Por fin llegó María. La doña amontonada en su camastro sacó a gritos a su hija, tenía que hablar a solas con la María, dijo. Su hija ni corta ni perezosa aprovechó para volarse en compañía del guardián que le había puesto: el tío.

– María, vamos a darle una lección a este miserable caserío. Yo estoy jodida con esta enfermedad, me estoy pudriendo por dentro y esos infames no se acuerdan de mí, me abandonan ahora que estoy mal. ¡Ah! Cuando estaba bien qué saludables. ¡Hipócritas! –La niña asintió sin saber por qué–. Me vas a llevar al mausoleo para esconderme, a ver qué hacen sin mí… “Al cementerio no voy”, gritó la María, no se arriesgaría a un mal de ojo.

– Bruta, cuál cementerio. ¡El mausoleo que está en el jardín! Además, nunca se ha usado, qué mal de ojo carajo. Si acaso te caerá polvo.
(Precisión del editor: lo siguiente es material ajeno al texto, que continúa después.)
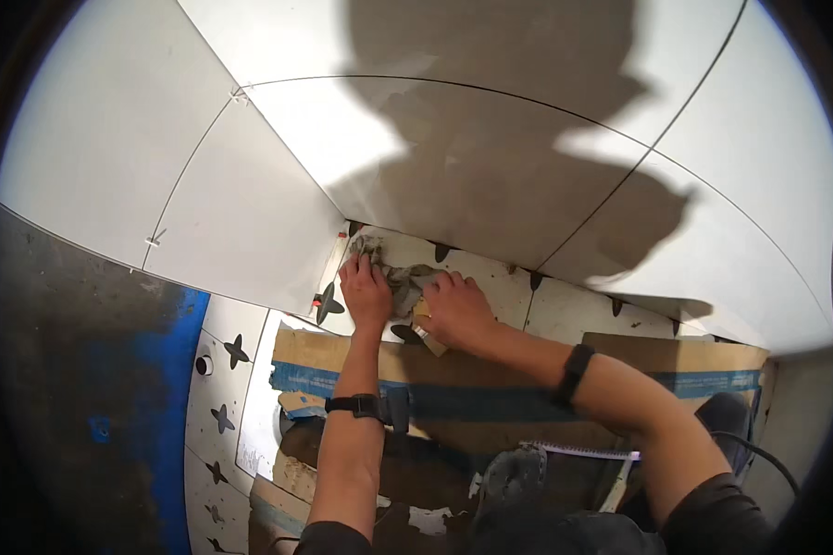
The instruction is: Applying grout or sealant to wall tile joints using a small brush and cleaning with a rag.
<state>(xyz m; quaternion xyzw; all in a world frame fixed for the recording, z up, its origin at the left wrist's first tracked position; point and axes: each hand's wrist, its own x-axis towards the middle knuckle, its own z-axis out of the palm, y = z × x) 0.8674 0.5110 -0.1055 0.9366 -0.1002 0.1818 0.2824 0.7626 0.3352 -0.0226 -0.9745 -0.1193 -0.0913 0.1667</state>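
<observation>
A crumpled grey rag [407, 285] lies on the white tiled floor in the corner where two walls meet. My left hand [367, 294] presses down on its left part with bent fingers, closed on the cloth. On the rag's right side, my right hand [458, 313] is closed, palm down, its fingers curled. A small tan piece [432, 343] sticks out beneath the right thumb; its kind is unclear, and what lies under that palm is hidden. Black cross-shaped tile spacers [329, 303] stand in the floor joints around the hands.
Large light tiles [491, 176] cover the walls, with my shadow across them. A cardboard sheet [518, 370] with a blue band lies before me. A toothed-edge tool [583, 452] rests near my knees. A black cable [759, 449] runs at right. A dark, blue-edged surface [93, 370] lies left.
</observation>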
Construido desde los tiempos inmemorables de su bisabuelo, el mausoleo que era restaurado por cada generación tenía la curiosa maldición de no haberse usado jamás. Todos habían muerto con alguna enfermedad apestosa, ella al parecer con las tripas podridas cagando en un platón, como su papá escupiendo los pulmones a bocanadas en un balde, su abuelo escurriendo la próstata inflada en una bolsa y así sucesivamente con las enfermedades más nauseabundas, razón por la cual nadie se atrevió a ensuciar el hermosamente restaurado mausoleo, de forma que todos los miembros del árbol genealógico de doña Graciela reposaban tranquilos y en paz en el cementerio del caserío.

Sufriendo llegó al mausoleo abrazada a la María, se sentó y revisándolo con calma concluyó que ella si iba a reposar en tan bello lugar así estuviera cagada hasta la espalda.

– Ahora vas al caserío y dices que me viste desaparecer, pero antes yo te dije que iba a resucitar al tercer día.